Эрика решила оставить эту тему. Она была благодарна Хелене, что та согласилась встретиться с ней, но чувствовала – здесь надо действовать осторожно. Один неудачный вопрос – и Хелена убежит. Для Эрики эта ситуация не была в новинку. Собирая сведения для своих книг, она частенько сталкивалась с людьми, которые словно балансировали на грани между желанием рассказать и стремлением промолчать. Тут надо было продвигаться осторожно, шаг за шагом, заставляя их раскрыться и, возможно, рассказать больше, чем они изначально намеревались. Хелена сама пришла к ней, но вся ее фигура демонстрировала, что она сделала это не по доброй воле и уже сомневается в правильности своего решения.

– Почему ты в конце концов согласилась со мной встретиться? – спросила Эрика в надежде, что этот вопрос не вызовет у Хелены рефлекса спасаться бегством. – Я много раз писала тебе, но до сих пор мое предложение тебя не интересовало.

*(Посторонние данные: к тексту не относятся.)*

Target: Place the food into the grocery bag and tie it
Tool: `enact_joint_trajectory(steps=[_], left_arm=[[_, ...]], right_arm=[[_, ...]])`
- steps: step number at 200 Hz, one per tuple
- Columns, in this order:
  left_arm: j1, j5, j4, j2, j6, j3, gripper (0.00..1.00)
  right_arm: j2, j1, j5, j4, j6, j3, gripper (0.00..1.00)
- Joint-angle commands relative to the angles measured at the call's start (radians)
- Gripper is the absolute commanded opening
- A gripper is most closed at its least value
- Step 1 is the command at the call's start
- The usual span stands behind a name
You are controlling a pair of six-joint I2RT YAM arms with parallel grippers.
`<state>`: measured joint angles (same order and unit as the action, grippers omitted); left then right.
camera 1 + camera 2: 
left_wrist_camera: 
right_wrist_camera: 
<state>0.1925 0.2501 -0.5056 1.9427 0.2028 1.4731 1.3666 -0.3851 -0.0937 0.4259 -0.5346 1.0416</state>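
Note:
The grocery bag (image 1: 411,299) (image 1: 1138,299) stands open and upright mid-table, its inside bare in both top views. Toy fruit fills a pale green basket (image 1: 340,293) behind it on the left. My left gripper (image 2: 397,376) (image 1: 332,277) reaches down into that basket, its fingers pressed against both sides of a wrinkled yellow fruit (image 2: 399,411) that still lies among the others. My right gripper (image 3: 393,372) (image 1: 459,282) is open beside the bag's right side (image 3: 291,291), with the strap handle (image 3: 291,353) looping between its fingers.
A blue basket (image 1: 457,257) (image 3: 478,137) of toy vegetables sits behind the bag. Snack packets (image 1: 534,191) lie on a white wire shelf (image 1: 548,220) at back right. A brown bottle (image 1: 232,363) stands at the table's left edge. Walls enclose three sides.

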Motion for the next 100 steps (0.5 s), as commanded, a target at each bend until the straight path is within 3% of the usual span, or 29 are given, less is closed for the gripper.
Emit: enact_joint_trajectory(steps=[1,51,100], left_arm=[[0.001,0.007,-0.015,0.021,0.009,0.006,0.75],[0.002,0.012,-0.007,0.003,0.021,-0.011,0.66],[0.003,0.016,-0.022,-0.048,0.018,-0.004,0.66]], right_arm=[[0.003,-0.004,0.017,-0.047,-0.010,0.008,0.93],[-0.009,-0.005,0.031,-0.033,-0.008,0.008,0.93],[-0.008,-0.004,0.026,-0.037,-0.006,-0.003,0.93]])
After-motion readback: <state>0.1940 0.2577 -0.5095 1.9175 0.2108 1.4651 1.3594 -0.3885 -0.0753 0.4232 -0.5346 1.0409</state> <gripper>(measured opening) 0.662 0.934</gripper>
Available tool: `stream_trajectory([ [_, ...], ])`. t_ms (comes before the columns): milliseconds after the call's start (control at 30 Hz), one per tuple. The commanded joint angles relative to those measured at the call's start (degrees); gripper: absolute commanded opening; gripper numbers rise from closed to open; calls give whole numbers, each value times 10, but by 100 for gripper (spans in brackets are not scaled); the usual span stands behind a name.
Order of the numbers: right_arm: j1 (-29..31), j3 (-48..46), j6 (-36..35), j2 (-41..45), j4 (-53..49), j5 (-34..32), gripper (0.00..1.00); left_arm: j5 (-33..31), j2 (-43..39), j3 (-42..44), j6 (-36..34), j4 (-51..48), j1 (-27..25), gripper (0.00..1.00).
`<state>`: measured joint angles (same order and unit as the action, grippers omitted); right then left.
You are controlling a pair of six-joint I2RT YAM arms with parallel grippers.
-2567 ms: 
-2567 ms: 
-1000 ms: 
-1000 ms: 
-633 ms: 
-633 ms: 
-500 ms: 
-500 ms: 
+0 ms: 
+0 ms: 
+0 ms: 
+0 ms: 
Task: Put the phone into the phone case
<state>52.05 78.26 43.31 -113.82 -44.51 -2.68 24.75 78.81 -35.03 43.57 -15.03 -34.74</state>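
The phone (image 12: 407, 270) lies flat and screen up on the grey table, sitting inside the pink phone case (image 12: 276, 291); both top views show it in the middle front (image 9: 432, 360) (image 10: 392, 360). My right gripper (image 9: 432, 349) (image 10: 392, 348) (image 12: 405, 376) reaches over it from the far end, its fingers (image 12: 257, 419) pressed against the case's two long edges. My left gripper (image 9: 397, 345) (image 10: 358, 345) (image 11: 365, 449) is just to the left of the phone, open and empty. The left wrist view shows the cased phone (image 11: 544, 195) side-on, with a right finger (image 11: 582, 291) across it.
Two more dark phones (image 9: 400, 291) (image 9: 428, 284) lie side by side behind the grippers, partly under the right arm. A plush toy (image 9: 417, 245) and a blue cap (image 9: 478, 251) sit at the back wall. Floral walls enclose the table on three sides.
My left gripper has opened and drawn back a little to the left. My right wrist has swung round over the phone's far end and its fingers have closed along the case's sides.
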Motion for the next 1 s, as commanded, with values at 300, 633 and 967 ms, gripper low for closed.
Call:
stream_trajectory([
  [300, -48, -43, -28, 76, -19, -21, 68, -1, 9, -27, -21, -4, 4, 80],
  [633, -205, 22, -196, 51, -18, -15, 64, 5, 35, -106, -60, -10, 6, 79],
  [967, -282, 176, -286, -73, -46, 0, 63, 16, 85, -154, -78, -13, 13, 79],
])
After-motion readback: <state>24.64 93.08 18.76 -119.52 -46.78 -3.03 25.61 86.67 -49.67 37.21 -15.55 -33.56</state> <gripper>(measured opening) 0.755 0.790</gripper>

Хелена не спеша отпила пару глотков кофе. Эрика положила на стол свой мобильник, показывая Хелене, что записывает их разговор. Та только пожала плечами.

– Я считала – и считаю до сих пор, – что прошлое должно оставаться в прошлом. Однако наивностью я не страдаю. Понимаю, что не смогу помешать тебе написать эту книгу – да это и не входило в мои планы. Кроме того, я знаю, что Мария собирается написать свою, да и вообще нельзя сказать, чтобы она обходила этот вопрос молчанием. Мы с тобой обе прекрасно знаем, что она построила всю свою карьеру на нашей… трагедии.

– Да, ведь это и ваша трагедия тоже, не так ли? – проговорила Эрика, хватаясь за эту нить. – Не только у родных Стеллы вся жизнь была загублена, но и у вас, и у ваших близких…

– Большинство воспринимает это совсем не так, – проговорила Хелена, и в ее серо-голубых глазах мелькнуло суровое выражение. – Большинство решило поверить в первую версию рассказа. В наше признание. Все, что было после, утратило свое значение.

– Как ты думаешь, почему это так? – Эрика с любопытством подалась вперед, скосив на секунду глаза и убедившись, что диктофон в мобильном телефоне продолжает работать.

– Наверное, потому, что иного ответа нет. Нет никого другого, на кого можно было бы возложить вину. Люди любят простые решения и аккуратно завязанные мешки. Взяв назад свое признание, мы разбили их иллюзию, что они живут в безопасном мире, где никто не может сделать ничего плохого им или их детям. Продолжая верить в то, что это сделали мы, люди могли продолжать верить, что все в порядке.

– А теперь? Когда маленькую девочку с того же хутора нашли на том же месте – думаешь, кто-то решил подражать? Пробудилось к жизни что-то страшное?

– Не знаю, – ответила Хелена, качая головой. – Понятия не имею.

– Я только что читала статью, где сказано, что Мария видела кого-то в лесу в тот день. Есть ли у тебя какие-либо воспоминания об этом?

– Нет, – поспешно ответила Хелена и отвела глаза. – Я никого не видела.

– Как ты думаешь – она действительно кого-то видела или по каким-то причинам присочинила? Чтобы перевести внимание на кого-то другого? Чтобы подтвердить свою историю, когда она взяла назад свое признание?